-- What needs to be done --
Print the lines that run from the line with "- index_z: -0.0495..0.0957" to the line with "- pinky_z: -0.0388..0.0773", keeping both end lines, exactly as they appear in the entries below, and nothing else.

[Start of Attachment]

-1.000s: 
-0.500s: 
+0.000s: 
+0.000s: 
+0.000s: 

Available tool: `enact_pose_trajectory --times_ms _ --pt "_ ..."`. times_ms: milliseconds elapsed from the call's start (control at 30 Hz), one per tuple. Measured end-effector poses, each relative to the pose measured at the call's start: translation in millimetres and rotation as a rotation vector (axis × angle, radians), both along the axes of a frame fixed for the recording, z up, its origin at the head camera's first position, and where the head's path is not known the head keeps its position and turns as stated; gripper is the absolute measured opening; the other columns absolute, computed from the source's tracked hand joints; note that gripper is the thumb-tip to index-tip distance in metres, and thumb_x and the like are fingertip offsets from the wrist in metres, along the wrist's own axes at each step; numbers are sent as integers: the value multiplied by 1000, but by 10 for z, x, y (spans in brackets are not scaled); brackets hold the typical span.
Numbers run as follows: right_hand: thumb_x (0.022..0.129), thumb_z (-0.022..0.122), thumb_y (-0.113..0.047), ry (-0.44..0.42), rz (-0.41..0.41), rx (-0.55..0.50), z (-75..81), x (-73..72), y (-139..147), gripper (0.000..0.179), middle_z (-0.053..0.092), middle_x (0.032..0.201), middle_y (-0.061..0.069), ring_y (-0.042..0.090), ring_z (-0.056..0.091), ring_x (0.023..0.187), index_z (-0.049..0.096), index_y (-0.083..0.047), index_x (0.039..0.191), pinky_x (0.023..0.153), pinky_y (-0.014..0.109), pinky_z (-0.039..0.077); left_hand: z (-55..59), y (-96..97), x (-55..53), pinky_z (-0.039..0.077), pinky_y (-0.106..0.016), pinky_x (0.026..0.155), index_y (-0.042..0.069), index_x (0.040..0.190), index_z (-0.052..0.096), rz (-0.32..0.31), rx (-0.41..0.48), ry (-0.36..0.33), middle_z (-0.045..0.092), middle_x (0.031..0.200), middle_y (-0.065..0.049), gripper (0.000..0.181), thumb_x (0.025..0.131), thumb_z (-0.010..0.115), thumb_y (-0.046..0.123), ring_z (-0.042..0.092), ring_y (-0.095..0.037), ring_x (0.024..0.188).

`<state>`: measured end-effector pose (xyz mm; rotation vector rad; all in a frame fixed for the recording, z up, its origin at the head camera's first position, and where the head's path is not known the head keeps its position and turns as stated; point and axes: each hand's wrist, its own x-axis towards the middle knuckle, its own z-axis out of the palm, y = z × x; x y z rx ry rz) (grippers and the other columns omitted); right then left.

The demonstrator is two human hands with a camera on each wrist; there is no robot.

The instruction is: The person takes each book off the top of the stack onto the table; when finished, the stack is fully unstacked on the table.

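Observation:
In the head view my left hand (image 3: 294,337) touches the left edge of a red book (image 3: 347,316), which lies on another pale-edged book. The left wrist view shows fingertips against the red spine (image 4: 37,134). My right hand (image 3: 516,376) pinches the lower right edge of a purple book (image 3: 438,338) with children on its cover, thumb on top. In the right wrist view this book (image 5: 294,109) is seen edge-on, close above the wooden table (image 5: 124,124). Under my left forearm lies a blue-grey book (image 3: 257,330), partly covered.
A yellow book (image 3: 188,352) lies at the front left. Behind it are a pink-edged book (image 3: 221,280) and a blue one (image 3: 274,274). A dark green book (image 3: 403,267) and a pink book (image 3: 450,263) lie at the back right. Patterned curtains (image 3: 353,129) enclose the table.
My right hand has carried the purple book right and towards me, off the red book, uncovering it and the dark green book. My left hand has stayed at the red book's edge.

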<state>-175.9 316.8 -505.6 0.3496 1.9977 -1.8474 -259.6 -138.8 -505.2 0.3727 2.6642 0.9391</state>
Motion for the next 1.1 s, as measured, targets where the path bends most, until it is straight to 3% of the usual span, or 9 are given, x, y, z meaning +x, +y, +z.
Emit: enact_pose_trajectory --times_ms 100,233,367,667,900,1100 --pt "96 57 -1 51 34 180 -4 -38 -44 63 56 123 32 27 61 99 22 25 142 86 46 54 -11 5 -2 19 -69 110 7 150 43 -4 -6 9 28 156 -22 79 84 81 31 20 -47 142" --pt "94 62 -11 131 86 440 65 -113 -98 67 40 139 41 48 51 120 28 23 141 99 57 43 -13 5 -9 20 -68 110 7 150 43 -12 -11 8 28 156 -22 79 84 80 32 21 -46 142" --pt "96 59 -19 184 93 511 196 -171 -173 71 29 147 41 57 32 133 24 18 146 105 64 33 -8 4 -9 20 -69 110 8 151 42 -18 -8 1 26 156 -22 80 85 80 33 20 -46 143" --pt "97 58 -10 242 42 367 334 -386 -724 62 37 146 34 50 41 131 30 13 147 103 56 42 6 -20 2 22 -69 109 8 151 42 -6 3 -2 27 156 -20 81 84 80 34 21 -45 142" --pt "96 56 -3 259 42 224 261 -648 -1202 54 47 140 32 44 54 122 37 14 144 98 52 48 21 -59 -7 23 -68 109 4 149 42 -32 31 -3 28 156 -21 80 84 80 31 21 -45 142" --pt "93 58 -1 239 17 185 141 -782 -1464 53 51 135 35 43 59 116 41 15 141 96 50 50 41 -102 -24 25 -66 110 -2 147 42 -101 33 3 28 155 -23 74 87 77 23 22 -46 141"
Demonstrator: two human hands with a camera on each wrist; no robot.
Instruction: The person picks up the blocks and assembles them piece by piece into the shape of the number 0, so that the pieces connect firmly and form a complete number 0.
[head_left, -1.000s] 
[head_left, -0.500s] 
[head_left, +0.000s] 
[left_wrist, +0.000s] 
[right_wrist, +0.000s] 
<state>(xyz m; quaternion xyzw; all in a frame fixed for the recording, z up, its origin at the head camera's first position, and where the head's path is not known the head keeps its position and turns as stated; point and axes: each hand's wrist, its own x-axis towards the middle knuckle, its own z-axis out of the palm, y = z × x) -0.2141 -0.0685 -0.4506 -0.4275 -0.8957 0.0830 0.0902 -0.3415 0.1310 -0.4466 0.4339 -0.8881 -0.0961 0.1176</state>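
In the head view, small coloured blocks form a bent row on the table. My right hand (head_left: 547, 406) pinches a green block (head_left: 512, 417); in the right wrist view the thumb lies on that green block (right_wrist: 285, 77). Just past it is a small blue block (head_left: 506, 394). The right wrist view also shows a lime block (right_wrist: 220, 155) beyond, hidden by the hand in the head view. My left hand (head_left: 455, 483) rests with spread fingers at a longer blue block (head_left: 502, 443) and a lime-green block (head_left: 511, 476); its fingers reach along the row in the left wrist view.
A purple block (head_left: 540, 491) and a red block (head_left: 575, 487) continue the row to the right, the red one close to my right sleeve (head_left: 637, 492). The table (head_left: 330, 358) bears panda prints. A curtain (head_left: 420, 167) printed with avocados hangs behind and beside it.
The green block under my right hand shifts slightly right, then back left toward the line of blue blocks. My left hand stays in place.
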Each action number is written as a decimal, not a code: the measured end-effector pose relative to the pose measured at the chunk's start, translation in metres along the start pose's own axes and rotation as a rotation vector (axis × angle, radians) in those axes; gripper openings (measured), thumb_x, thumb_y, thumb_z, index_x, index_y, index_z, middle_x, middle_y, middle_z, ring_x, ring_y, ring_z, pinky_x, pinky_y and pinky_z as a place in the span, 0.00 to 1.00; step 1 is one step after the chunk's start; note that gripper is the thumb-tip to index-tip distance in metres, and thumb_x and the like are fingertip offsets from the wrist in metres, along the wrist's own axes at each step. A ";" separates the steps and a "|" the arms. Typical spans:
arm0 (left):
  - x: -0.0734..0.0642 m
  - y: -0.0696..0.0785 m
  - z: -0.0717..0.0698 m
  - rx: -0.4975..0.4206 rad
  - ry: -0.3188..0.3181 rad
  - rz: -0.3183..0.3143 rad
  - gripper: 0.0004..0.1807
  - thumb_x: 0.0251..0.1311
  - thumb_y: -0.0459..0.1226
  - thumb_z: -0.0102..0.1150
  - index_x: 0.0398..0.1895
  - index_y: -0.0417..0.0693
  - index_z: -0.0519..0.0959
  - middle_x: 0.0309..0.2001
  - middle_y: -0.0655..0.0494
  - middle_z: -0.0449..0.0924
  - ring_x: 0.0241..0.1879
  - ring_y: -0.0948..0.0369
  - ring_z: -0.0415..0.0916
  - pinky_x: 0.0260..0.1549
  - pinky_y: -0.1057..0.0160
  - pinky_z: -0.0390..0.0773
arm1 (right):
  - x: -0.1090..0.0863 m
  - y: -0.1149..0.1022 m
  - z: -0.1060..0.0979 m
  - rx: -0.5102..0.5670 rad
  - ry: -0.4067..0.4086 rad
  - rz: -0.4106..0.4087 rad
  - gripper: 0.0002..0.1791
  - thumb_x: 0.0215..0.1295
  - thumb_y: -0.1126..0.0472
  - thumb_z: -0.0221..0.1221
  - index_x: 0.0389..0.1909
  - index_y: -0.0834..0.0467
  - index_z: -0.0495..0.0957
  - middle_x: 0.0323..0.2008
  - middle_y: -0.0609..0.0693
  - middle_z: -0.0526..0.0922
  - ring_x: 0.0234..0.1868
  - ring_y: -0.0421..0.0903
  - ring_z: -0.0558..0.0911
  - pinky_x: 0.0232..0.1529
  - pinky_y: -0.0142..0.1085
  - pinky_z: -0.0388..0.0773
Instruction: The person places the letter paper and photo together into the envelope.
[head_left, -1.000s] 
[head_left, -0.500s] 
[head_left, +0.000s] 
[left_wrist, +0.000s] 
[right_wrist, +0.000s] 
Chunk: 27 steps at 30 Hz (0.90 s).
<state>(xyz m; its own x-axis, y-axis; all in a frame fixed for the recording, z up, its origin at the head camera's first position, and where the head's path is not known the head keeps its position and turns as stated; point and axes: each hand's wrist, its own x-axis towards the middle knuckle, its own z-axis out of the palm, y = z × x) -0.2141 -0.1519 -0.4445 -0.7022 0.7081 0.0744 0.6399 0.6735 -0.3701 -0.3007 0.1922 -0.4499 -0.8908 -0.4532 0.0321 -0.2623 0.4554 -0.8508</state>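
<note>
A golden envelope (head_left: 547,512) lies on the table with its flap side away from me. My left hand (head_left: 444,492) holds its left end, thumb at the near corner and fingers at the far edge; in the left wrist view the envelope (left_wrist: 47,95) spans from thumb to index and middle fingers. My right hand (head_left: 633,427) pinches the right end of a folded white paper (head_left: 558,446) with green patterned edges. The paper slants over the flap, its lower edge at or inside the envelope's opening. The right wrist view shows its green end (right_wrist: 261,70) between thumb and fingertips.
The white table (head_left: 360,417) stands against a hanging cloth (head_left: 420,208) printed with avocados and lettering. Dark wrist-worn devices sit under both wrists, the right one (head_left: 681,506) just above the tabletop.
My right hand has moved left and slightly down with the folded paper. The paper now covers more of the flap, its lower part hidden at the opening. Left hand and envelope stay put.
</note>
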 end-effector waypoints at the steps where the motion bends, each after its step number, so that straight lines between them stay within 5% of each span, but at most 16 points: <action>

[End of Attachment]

-- Task answer --
  - index_z: -0.0495..0.0957
  - middle_x: 0.0323..0.2008
  - middle_y: -0.0609..0.0693
  - middle_z: -0.0526..0.0922
  - ring_x: 0.0234..0.1868
  - ring_y: -0.0421..0.0903
  - ring_z: -0.0558..0.0911
  - pinky_x: 0.0232..0.1529
  - pinky_y: -0.0142..0.1085
  - pinky_z: -0.0388..0.0773

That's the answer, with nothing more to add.